Problem statement: Beginning with the line that holds "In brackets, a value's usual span", set down each line of the data below through the very last, exactly as given, and nothing beyond that.

■ ■ ■ ■

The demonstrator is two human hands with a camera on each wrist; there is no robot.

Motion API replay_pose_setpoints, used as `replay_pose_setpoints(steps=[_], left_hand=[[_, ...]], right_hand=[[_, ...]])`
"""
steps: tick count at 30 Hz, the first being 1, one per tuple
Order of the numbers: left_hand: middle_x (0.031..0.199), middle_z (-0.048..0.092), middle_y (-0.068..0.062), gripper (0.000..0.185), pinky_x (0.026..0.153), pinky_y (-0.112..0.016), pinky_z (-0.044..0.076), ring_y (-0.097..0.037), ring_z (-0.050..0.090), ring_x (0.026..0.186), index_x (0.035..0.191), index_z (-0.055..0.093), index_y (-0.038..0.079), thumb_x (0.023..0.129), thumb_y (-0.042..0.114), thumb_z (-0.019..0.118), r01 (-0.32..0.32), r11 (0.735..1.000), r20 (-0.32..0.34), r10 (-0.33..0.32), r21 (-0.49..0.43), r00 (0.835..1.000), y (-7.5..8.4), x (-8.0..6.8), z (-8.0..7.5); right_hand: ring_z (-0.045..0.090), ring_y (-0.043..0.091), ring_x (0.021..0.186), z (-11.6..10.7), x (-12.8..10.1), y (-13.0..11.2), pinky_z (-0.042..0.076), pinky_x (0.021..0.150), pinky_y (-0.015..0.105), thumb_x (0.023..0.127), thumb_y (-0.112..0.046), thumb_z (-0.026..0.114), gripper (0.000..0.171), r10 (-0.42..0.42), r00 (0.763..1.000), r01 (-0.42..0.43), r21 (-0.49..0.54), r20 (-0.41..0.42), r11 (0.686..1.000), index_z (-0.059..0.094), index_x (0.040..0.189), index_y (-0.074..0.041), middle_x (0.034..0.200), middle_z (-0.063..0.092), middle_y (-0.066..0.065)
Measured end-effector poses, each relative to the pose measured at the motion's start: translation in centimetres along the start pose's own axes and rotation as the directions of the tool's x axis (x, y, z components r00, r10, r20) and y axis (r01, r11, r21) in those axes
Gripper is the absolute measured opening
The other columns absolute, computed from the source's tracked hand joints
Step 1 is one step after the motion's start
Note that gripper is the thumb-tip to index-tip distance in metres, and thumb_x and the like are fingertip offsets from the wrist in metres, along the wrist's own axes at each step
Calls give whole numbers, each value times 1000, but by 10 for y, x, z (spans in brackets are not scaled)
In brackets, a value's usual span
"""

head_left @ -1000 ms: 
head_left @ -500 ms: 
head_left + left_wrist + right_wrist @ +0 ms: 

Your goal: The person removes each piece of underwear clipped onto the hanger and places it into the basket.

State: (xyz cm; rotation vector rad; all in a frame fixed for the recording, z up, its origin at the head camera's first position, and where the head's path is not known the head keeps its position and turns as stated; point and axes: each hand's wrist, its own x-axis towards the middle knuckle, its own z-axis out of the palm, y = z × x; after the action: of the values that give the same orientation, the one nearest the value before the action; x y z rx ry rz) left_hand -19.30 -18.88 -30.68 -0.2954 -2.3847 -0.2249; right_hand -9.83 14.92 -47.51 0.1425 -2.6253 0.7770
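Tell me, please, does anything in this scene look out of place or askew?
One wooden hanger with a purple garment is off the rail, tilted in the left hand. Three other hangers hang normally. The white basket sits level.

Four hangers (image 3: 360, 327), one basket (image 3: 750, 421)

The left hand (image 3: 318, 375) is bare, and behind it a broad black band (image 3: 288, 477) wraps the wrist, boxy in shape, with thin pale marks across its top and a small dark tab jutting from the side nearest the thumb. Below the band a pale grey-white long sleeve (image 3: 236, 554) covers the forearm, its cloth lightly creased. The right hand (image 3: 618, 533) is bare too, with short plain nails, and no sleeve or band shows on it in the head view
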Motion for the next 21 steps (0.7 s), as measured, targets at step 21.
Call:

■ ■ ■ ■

Answer section:
In brackets, a value's usual span
"""

head_left @ -1000 ms: 
head_left @ -500 ms: 
head_left + left_wrist + right_wrist @ +0 ms: 

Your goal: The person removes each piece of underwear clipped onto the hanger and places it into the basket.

State: (xyz cm; rotation vector rad; all in a frame fixed for the recording, z up, its origin at the head camera's first position, and where the head's path is not known the head keeps its position and turns as stated; point and axes: each hand's wrist, its own x-axis towards the middle knuckle, its own z-axis out of the palm, y = z × x; after the action: of the values that give the same orientation, the one nearest the value before the action; x y z rx ry rz) left_hand -19.30 -18.88 -30.68 -0.2954 -2.3847 -0.2249; right_hand -9.83 14.92 -47.51 0.1425 -2.6253 0.7770
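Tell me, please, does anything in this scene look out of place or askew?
One wooden hanger with a purple garment is off the rail, tilted in the left hand. Three other hangers hang normally. The white basket sits level.

Four hangers (image 3: 360, 327), one basket (image 3: 750, 421)

The left hand (image 3: 318, 375) is bare, and behind it a broad black band (image 3: 288, 477) wraps the wrist, boxy in shape, with thin pale marks across its top and a small dark tab jutting from the side nearest the thumb. Below the band a pale grey-white long sleeve (image 3: 236, 554) covers the forearm, its cloth lightly creased. The right hand (image 3: 618, 533) is bare too, with short plain nails, and no sleeve or band shows on it in the head view
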Motion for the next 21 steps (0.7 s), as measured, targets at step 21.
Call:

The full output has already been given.